Required action ->
Beginning with the line below that contains "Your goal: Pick" and ending with the line that contains "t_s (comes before", copy every line exactly. Copy nothing else.

Source records ->
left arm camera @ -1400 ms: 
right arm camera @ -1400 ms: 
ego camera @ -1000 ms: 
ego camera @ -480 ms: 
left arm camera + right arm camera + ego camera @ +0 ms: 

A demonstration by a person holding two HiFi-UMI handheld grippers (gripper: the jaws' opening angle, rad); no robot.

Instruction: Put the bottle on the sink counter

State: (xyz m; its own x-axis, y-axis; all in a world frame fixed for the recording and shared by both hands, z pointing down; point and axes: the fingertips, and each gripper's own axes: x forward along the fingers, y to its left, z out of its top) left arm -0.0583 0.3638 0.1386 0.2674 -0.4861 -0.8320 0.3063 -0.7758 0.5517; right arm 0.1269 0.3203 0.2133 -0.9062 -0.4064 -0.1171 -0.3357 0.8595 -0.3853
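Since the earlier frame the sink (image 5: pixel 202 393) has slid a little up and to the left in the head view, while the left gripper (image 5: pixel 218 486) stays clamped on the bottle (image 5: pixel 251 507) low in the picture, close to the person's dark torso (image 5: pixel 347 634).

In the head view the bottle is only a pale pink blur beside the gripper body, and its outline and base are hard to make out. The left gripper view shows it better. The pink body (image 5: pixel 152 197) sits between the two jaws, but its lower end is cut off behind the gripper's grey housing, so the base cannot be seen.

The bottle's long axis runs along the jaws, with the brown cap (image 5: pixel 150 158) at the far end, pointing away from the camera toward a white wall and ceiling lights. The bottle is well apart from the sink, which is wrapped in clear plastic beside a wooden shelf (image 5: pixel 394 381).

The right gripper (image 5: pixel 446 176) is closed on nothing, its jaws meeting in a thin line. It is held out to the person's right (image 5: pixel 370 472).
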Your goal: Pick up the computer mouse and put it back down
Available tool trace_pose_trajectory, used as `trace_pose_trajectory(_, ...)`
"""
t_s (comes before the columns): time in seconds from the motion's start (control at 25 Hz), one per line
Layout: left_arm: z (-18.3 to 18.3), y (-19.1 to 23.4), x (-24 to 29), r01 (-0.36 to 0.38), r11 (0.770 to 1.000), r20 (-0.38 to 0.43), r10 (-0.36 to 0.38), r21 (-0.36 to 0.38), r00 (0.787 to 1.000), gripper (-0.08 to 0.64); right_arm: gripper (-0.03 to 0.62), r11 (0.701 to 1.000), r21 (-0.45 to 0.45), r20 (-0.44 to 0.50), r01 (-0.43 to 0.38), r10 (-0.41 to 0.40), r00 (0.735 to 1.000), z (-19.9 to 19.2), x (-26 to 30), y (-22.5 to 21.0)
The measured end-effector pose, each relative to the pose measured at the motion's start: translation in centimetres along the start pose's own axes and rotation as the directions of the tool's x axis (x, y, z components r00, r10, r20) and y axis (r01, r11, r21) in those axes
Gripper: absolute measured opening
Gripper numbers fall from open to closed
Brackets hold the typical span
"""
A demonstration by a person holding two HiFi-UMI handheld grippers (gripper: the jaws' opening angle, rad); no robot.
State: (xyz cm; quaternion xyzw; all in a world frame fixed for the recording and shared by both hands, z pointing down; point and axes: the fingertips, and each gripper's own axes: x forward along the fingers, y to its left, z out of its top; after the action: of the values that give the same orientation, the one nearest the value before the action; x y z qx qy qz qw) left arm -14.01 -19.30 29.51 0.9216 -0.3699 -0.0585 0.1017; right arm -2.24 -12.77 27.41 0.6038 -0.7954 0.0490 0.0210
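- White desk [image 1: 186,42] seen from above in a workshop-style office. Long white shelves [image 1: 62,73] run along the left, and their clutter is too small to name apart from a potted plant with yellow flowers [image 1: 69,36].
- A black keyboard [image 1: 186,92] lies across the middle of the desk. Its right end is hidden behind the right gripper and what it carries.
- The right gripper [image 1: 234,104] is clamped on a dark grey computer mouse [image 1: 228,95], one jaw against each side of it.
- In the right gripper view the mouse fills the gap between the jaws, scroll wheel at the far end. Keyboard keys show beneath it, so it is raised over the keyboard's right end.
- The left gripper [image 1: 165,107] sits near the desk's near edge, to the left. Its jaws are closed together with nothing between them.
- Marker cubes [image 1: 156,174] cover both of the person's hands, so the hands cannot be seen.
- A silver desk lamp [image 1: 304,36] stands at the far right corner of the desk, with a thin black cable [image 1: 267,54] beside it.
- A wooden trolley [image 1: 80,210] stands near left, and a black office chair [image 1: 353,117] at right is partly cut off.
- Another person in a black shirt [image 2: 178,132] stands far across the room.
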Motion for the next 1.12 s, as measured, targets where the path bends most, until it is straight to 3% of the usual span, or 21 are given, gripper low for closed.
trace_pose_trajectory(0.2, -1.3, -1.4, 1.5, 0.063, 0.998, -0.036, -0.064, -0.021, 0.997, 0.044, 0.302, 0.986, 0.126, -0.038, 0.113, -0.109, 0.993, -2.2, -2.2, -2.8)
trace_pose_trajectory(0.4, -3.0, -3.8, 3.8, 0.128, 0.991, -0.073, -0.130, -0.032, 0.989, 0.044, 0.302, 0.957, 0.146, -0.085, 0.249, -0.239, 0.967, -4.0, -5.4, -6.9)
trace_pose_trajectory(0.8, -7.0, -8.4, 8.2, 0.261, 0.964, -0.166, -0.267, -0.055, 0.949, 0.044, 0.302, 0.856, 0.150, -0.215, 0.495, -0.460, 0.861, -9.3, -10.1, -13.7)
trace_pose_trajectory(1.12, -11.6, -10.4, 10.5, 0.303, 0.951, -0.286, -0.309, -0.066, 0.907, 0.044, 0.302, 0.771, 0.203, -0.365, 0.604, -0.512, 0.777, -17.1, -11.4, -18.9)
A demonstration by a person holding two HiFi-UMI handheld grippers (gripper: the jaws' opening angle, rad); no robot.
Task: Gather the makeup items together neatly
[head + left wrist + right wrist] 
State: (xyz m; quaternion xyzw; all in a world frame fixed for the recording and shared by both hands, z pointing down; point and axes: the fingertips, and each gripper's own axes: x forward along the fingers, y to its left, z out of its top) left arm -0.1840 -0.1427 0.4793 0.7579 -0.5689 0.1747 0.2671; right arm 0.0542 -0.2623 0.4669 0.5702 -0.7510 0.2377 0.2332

Output for this exercise ->
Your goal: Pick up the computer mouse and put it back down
Available tool trace_pose_trajectory, used as `trace_pose_trajectory(_, ...)`
"""
t_s (comes before the columns): time in seconds from the motion's start (control at 25 Hz), one per line

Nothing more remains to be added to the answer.